In Leipzig, in Berlin, in Charlottenburg, in Braunschweig, in Magdeburg, in Koblenz und Osnabrück, an vielen anderen Orten gibt es Krawalle der hungernden Menge vor den Läden mit Lebensmitteln. Und die Regierung des Belagerungszustandes hat auf den Hungerschrei der Massen nur die Antwort: Verschärften Belagerungszustand, Polizeisäbel und Militärpatrouillen. […]
Auf das Verbrechen der Anzettelung des Weltkriegs wurde ein weiteres gehäuft: die Teuerung tat nichts, um dieser Hungersnot zu begegnen. Warum geschah nichts? Weil den Regierungssippen, den Kapitalisten, Junkern, Lebensmittelwucherern der Hunger der Massen nicht wehe tut, sondern zur Bereicherung dient. […]

Man kann noch ein halbes Jahr, vielleicht ein ganzes Jahr Krieg führen, indem man die Menschen langsam verhungern läßt. Dann wird aber die künftige Generation geopfert. Zu den furchtbaren Opfern an Toten und Krüppeln der Schlachtfelder kommen weitere Opfer an Kindern und Frauen, die infolge des Mangels dem Siechtum verfallen.

(Quelle: Bundeszentrale für politische Bildung / Deutsche Geschichte in Quellen und Darstellungen, Bd. 8, S. 415f.)

Übrigens: Während des 1. Weltkriegs starben alleine in Deutschland rund 750.000 Menschen an Unterernährung bzw. an deren Folgen.

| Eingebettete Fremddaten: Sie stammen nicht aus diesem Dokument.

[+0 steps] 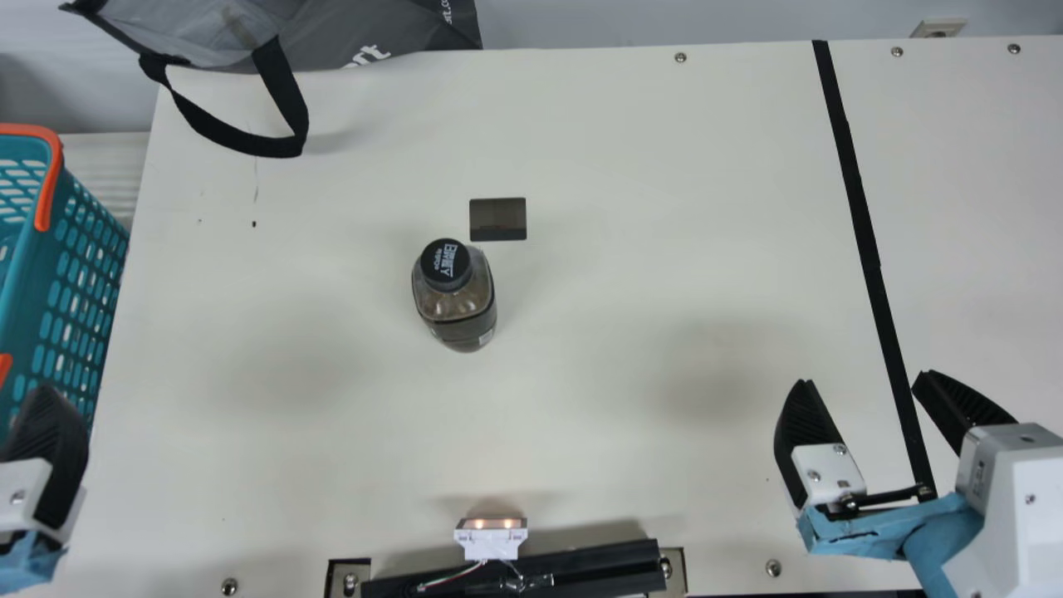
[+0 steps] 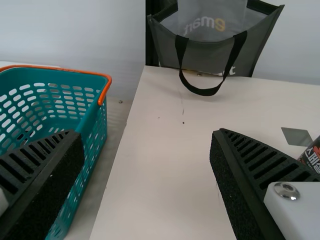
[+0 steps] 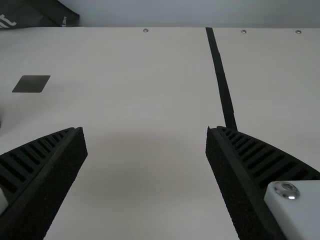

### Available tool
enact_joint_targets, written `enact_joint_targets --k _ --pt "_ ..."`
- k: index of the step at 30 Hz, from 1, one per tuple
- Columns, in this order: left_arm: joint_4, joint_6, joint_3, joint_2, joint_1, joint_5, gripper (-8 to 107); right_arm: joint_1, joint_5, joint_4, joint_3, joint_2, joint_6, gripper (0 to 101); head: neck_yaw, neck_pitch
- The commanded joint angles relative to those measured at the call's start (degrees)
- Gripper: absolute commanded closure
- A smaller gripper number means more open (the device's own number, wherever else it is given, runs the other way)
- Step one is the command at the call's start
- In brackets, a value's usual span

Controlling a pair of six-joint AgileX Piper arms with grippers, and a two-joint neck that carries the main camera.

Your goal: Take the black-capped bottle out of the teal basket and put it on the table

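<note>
While upright, axis vertical, cap (image 1: 446, 264) up, bottle (image 1: 457, 306) clear of empty, wide-apart left fingers (image 1: 51, 448) and right fingers (image 1: 804, 428).

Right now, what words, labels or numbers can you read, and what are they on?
"emart", mirrored, on the grey bag.
Other white letters on it: only partly visible, unclear.
Print on the black cap: too small to read.
Label on the bottle: cut off, unclear.

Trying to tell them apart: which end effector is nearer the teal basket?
The left end effector, by the basket; the right end effector is by the black tape.
</note>
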Motion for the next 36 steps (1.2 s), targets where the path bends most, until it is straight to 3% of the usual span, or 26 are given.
enact_joint_targets --k 1,36 --pt "-0.83 0.73 0.09 -0.08 0.53 0.26 -8 0.00 0.00 0.00 0.00 0.00 0.00 10 0.47 -0.21" --pt "-3.89 4.14 0.87 0.01 3.33 0.85 -8 0.00 0.00 0.00 0.00 0.00 0.00 10 0.47 -0.21"
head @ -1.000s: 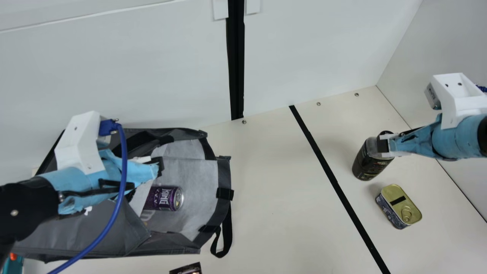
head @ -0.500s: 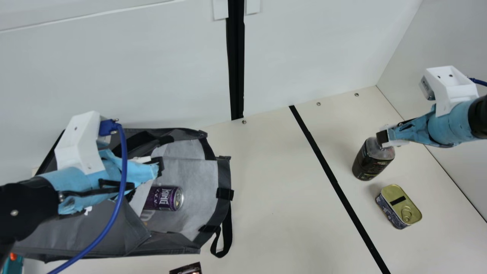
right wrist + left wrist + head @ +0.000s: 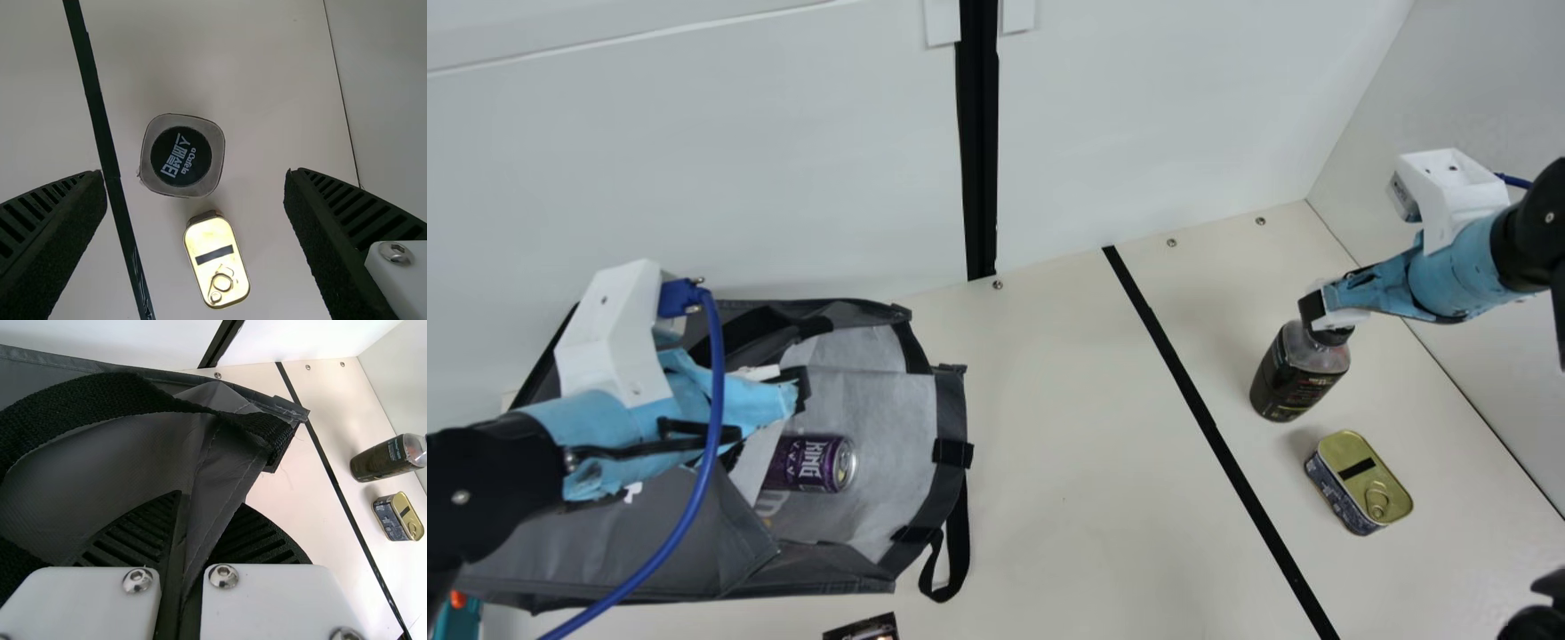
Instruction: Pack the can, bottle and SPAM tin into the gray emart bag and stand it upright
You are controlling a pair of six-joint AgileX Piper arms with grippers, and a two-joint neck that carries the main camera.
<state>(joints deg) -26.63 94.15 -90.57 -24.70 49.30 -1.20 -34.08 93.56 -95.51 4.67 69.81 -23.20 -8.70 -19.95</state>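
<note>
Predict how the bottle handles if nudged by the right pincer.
The bottle would probably tip if pushed high up: it stands upright, taller than it is wide. Once down, it may roll poorly, given its squarish outline from above. Its smooth, see-through shoulder could be slippery to grip.

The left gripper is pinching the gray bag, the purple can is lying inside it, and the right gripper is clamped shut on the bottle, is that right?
Not quite: the right gripper isn't clamped shut on the bottle. The right wrist view shows it wide open. The left gripper is pinching the gray bag, and the purple can lies inside.
</note>
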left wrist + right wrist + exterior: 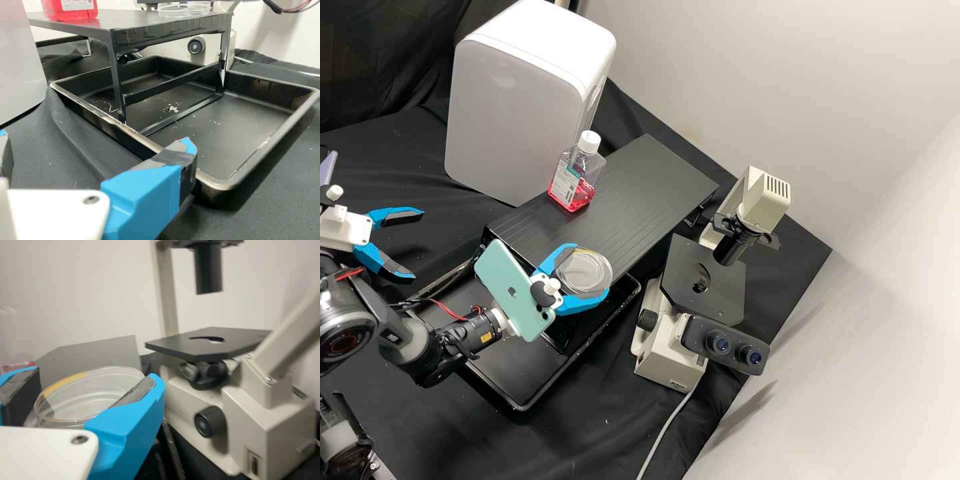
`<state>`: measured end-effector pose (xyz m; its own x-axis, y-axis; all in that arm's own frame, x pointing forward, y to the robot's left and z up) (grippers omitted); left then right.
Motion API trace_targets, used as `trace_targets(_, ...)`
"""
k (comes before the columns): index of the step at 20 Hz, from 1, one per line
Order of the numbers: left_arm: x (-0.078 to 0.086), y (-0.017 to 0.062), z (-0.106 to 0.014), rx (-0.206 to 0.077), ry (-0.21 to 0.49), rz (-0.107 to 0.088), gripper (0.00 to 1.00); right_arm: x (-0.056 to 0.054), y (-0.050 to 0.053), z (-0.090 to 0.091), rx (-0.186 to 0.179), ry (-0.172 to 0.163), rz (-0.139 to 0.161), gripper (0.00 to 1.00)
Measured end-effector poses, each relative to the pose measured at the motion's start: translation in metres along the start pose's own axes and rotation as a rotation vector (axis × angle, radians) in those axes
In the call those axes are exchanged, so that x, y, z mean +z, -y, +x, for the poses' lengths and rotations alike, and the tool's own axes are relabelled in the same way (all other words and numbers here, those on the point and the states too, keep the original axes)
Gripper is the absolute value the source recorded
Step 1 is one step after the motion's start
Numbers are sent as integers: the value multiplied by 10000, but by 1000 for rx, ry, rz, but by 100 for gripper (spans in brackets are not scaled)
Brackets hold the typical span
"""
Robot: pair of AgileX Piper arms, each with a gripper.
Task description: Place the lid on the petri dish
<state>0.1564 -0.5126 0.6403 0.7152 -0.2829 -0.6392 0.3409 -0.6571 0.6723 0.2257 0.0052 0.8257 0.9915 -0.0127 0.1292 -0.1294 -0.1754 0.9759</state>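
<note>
Right pincer (590, 269), clamped on the clear lid (584, 273) at frame centre, holds it level above the petri dish (184, 8) on the rack (640, 193) corner, ready for seating; left pincer (415, 243), fingers apart, waits at left edge.

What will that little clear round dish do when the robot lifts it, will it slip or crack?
The clear dish looks thin and empty, so it is probably very light. Its smooth round wall might slip or turn in the right pincer around it. Walls that thin could crack if squeezed hard.
</note>
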Motion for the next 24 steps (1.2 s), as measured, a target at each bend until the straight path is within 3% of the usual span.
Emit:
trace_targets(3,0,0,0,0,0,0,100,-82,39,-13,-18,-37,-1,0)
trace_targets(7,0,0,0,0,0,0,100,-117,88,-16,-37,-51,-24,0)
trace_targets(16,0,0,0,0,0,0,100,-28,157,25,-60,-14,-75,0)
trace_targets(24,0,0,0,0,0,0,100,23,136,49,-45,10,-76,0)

Auch heute sterben täglich Menschen an Hunger und Mangelernährung. 2022 die meisten im Jemen lt. Statista 2022. Von Butterkrawallen und ähnlichem hört man jedoch nichts. Wir sollten genauer hinschauen, wo echte Not herrscht, wenn wir das nächste Mal über Preiserhöhungen klagen.